Abstract

Dante did not have an Idyllic Relationship with his home town. He was on the losing side politically, they chucked him out, and he spent the rest of his life in exile, where he wrote the Comedia, and Florence came in for considerable flak, which has ever since been a source of embarrassment for its citizens. The advent of the printing press saw the great poem translated into a new medium, first in Foligno in 1472, then elsewhere, but not in Florence. More embarrassment and a catching-up operation ensued, involving one of the biggest and most complicated printing enterprises of the fifteenth century.
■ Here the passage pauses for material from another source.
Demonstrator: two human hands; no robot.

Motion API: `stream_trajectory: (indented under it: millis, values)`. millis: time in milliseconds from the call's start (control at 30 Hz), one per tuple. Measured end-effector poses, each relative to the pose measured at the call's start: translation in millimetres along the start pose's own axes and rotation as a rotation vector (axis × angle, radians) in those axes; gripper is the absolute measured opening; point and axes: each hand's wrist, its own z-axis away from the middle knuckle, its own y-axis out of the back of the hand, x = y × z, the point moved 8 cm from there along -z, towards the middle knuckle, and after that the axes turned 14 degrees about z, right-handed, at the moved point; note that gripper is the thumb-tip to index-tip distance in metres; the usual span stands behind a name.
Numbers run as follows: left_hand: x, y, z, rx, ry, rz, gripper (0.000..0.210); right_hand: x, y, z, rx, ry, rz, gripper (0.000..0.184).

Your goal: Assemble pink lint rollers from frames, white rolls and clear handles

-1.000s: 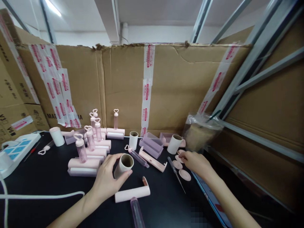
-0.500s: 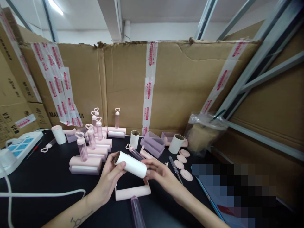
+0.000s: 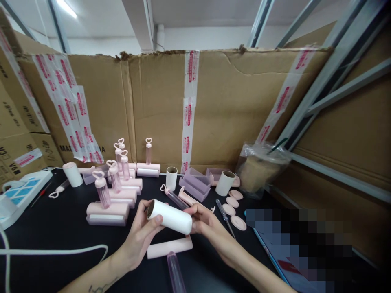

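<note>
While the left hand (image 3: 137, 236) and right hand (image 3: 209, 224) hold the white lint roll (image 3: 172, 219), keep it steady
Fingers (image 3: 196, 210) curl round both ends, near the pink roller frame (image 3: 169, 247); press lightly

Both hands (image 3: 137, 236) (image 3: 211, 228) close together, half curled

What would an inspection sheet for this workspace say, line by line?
Surface: black tabletop, things mostly toward the back.
Work items: white roll, raised and tilted; pink holder below it, clear purple handle on the near side.
Clutter: four pink discs, slim tool, heart-topped pink rollers at left.
Hands: left hand grips the roll; right hand at its right end, fingers partly hidden.
Cables: white cable at left, near the power strip.
Surroundings: cardboard wall behind, metal framing right.
</note>
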Motion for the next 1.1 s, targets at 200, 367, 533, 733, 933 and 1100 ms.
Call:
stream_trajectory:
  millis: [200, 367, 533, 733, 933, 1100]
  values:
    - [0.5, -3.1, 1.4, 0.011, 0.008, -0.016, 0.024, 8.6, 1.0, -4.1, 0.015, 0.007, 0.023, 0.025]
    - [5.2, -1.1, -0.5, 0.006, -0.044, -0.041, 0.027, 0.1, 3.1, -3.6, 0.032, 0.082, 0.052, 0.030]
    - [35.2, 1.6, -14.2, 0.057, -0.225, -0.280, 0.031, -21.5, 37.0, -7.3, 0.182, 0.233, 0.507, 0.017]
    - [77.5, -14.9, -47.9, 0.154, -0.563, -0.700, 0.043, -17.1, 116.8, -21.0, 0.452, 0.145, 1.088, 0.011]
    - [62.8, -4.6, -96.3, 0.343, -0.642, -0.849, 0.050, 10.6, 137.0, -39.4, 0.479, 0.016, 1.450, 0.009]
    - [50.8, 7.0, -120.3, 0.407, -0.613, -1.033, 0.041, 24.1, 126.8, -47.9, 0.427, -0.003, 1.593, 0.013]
A huge edition on Royal paper imported from Fabriano with a brand new commentary by the acclaimed humanist Cristoforo Landino (1424–98), it was illustrated not with woodcuts (too infra dig) but with copper-plate vignettes designed by in-vogue artist Sandro Botticelli and engraved by Baccio Bandini. According to the colophon, publication was completed on 30 August 1481, a huge book with 372 leaves on thick paper; the engravings still had to be added and were something of a failure, with only nineteen being completed (one, however, in two versions). Placing them correctly in the spaces left in the typography proved a massive problem: only the first two were printed directly onto the sheets, the others, when present, were printed on separate sheets, cut out and pasted in. The majority of copies, however, lack the illustrations altogether.